Pressure Buildup Analysis Identifying Formation Damage in WCSB Cardium Producer

A WCSB Cardium oil well in the Pembina area had declined from 18 m3/d at completion to 6 m3/d over 14 months despite the pool average declining only 15 percent. A 48-hour pressure buildup test was conducted: the well was shut in after 24 hours of stabilized production at 6 m3/d, with a downhole memory gauge recording at 5-second intervals. Horner analysis of the radial flow period (identified as the flat derivative plateau from hours 8 to 32 of shut-in) gave kh of 310 mD-m, consistent with offset core data, and skin factor of plus 28, indicating severe near-wellbore damage. SIBHP extrapolated to 19,800 kPa versus original pool pressure of 22,400 kPa (12 percent depletion, expected for the pool). Scale analysis identified CaCO3 in the perforation core debris. An HCl acid job pumped into the perforations reduced skin from plus 28 to minus 2 (confirmed by post-treatment PBU), restoring production to 16 m3/d within 30 days. The closed-in PBU data differentiated formation damage (high skin) from reservoir depletion (normal SIBHP) and directed the workover rather than a premature recompletion in a new zone.

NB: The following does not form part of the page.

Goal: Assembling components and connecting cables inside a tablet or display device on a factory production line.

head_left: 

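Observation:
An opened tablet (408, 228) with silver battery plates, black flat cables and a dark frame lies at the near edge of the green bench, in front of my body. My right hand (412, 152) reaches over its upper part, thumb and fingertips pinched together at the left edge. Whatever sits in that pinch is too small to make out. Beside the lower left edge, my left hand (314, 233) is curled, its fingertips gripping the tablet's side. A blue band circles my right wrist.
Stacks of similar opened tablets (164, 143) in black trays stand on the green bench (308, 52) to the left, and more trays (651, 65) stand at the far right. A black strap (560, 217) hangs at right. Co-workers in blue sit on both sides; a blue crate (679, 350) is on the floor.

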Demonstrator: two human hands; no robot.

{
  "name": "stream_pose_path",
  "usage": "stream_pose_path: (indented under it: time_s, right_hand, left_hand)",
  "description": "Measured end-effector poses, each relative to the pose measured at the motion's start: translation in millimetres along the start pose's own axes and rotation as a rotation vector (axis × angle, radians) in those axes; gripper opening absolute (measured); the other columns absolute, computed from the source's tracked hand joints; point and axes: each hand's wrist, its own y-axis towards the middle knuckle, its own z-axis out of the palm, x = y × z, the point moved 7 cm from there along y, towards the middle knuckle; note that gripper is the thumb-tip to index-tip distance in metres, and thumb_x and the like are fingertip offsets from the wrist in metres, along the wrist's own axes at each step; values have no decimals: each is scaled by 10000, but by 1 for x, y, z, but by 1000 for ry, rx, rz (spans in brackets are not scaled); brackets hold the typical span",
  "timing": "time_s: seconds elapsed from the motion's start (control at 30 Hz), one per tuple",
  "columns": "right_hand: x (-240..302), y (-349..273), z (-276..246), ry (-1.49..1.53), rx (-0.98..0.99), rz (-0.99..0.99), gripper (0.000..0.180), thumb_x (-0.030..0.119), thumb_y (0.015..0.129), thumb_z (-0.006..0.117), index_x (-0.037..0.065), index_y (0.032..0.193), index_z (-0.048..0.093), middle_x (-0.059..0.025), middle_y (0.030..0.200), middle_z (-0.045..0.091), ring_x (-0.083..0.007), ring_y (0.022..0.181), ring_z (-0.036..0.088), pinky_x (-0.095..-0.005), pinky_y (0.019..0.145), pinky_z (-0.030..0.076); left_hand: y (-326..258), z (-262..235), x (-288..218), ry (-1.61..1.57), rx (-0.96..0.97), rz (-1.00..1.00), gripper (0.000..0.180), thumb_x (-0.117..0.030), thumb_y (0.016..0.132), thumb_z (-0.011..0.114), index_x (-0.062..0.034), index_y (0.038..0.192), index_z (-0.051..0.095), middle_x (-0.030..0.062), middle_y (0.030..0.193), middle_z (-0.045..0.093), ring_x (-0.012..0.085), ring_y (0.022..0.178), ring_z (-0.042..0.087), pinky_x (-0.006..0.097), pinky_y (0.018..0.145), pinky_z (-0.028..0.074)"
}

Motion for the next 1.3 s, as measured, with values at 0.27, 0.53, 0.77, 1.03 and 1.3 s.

Fast Facts: Closed-In Well
  • Definition: Well with all surface valves shut; wellbore sealed at wellhead; pressure builds toward static reservoir pressure; used for PBU testing, regulatory compliance, SCP investigation, and integrity verification
  • SIWHP: Shut-in wellhead pressure; corrected by wellbore fluid hydrostatic gradient (0.05-0.07 SG gas; 0.80-0.85 SG oil) to calculate SIBHP representing formation pressure in the drainage area
  • PBU analysis: Horner plot gives kh and skin; log-log derivative identifies flow regimes; WCSB Cardium (1-20 mD) requires 12-48 hr shut-in; tight Montney may require days for radial flow development
  • AER compliance: Directive 003/040 require periodic SIWHP tests; SCP above 2,000 Pa/s triggers immediate shutdown; SCVF above 300 m3/d requires notification under Directive 020
  • Material balance: Simultaneous SIBHP surveys across WCSB waterflood pools track average pool pressure versus cumulative withdrawal and injection for VRR optimization

Pressure buildup test is the primary reservoir characterization purpose for closing in WCSB Cardium, Viking, and Montney producers; Horner analysis of the recovery curve yields transmissibility, skin, and static BHP from which workover and stimulation decisions are made. Shut-in wellhead pressure is the primary measurement from a closed-in WCSB well; corrected for wellbore fluid gradient, it gives shut-in bottomhole pressure for material balance and depletion tracking. Sustained casing pressure is detected on casing annuli under closed-in conditions; AER Directive 020 classifies WCSB SCP by rebuild rate and requires investigation plans for Category I and II events. Skin factor quantifies near-wellbore damage or stimulation; Horner PBU analysis of a closed-in WCSB producer identifies high positive skin (damage requiring acid workover) from normal reservoir depletion. Material balance calculations for WCSB waterflood pool management use SIBHP surveys from simultaneously closed-in producers to track average pool pressure versus voidage replacement ratio.